Needed from the data below: every line from the one with "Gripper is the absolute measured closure" up to and including the one with "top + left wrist", repeated exactly and with nothing else.

***** PROVIDED RECORDS *****

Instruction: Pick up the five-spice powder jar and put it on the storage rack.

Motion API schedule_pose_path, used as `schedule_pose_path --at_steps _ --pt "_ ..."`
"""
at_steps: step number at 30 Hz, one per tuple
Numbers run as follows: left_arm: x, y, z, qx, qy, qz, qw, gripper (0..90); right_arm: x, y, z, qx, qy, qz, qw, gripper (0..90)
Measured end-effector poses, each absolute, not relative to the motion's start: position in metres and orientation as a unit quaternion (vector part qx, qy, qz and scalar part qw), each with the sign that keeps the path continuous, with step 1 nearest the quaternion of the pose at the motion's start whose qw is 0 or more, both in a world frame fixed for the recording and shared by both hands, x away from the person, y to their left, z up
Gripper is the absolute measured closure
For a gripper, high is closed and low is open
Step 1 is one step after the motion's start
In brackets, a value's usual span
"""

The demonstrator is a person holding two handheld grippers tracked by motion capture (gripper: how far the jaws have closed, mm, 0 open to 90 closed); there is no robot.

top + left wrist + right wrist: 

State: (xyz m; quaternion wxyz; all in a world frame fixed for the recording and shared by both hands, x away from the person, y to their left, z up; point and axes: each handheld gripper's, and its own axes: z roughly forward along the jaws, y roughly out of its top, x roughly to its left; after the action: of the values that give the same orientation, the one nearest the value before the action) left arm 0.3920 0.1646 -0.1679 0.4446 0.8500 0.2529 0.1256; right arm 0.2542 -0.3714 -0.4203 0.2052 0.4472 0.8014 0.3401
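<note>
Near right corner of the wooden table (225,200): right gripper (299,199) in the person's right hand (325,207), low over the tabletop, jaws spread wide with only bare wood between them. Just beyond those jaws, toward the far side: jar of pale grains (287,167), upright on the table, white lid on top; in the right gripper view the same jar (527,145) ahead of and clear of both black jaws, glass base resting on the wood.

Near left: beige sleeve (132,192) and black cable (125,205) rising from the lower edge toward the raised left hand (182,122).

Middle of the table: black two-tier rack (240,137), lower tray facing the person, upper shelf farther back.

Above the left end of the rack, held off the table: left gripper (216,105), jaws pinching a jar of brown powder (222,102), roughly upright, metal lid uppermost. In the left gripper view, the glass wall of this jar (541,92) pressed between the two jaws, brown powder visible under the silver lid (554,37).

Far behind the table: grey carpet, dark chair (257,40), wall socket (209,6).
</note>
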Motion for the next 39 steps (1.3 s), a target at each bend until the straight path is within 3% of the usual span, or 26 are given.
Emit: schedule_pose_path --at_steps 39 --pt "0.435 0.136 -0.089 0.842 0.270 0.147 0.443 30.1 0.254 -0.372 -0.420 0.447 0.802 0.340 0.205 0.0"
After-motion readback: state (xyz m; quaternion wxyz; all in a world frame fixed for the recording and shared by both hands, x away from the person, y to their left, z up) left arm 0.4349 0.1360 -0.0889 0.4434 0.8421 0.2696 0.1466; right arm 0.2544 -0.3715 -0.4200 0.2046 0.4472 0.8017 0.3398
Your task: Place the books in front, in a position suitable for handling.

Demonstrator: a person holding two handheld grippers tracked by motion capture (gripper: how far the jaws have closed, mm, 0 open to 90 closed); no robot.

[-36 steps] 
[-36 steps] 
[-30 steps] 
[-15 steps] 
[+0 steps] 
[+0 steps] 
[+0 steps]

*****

> [ANSWER BELOW]
Gripper is the absolute measured closure
For a gripper, high is closed and low is open
Step 1 is one step after the motion's start
In brackets, a value's usual span
"""

The demonstrator is a person holding two handheld grippers tracked by motion capture (gripper: how far the jaws have closed, mm, 0 open to 90 closed); there is no robot.

top + left wrist + right wrist: 

Nothing more remains in this exercise.